To do:
Make an exact copy of all the data.

..............................

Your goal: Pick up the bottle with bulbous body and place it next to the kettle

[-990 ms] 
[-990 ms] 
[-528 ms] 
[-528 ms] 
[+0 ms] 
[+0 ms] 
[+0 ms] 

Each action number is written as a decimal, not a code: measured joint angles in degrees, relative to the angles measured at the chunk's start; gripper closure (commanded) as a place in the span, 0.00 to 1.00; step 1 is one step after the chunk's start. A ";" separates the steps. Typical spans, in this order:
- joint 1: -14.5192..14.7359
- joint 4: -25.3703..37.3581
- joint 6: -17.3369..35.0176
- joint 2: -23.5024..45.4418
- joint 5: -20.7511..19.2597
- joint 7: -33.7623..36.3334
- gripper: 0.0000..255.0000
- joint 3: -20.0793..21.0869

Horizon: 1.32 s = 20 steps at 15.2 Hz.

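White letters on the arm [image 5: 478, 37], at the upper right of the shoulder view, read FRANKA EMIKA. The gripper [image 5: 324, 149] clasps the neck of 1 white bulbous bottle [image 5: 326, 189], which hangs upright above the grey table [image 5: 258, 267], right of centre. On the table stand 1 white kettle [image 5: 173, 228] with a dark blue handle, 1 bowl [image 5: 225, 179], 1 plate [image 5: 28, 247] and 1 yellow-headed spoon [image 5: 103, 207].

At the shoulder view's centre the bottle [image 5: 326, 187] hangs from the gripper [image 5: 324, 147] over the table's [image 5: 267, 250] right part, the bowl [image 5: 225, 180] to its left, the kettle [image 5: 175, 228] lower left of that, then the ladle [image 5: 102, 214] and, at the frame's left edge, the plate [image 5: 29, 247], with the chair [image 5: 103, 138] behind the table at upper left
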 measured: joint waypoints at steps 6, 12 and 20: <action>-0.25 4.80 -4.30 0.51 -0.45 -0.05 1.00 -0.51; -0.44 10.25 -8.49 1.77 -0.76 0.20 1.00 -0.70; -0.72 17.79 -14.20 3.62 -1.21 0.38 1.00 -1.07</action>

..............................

Solution for this task:
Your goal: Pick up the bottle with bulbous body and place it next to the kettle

[-990 ms] 
[-990 ms] 
[-528 ms] 
[-528 ms] 
[+0 ms] 
[+0 ms] 
[+0 ms] 

Each action number is written as a decimal, not a code: measured joint angles in degrees, relative to the angles measured at the chunk's start; gripper closure (commanded) as a place in the span, 0.00 to 1.00; step 1 is one step after the chunk's start. A ";" separates the steps. Typical spans, in this order:
- joint 1: -14.5192..14.7359
- joint 4: -25.3703..37.3581
- joint 6: -17.3369..35.0176
- joint 2: -23.5024..45.4418
- joint 5: -20.7511..19.2597
- joint 7: -33.7623..36.3334
- gripper: 0.0000..255.0000
- joint 3: -20.0793..21.0869

Horizon: 1.32 s = 20 steps at 15.2 Hz.

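White letters on the arm [image 5: 478, 37], at the upper right of the shoulder view, read FRANKA EMIKA. The gripper [image 5: 324, 149] clasps the neck of 1 white bulbous bottle [image 5: 326, 189], which hangs upright above the grey table [image 5: 258, 267], right of centre. On the table stand 1 white kettle [image 5: 173, 228] with a dark blue handle, 1 bowl [image 5: 225, 179], 1 plate [image 5: 28, 247] and 1 yellow-headed spoon [image 5: 103, 207].

At the shoulder view's centre the bottle [image 5: 326, 187] hangs from the gripper [image 5: 324, 147] over the table's [image 5: 267, 250] right part, the bowl [image 5: 225, 180] to its left, the kettle [image 5: 175, 228] lower left of that, then the ladle [image 5: 102, 214] and, at the frame's left edge, the plate [image 5: 29, 247], with the chair [image 5: 103, 138] behind the table at upper left
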 measured: joint waypoints at steps 6, 12 and 20: <action>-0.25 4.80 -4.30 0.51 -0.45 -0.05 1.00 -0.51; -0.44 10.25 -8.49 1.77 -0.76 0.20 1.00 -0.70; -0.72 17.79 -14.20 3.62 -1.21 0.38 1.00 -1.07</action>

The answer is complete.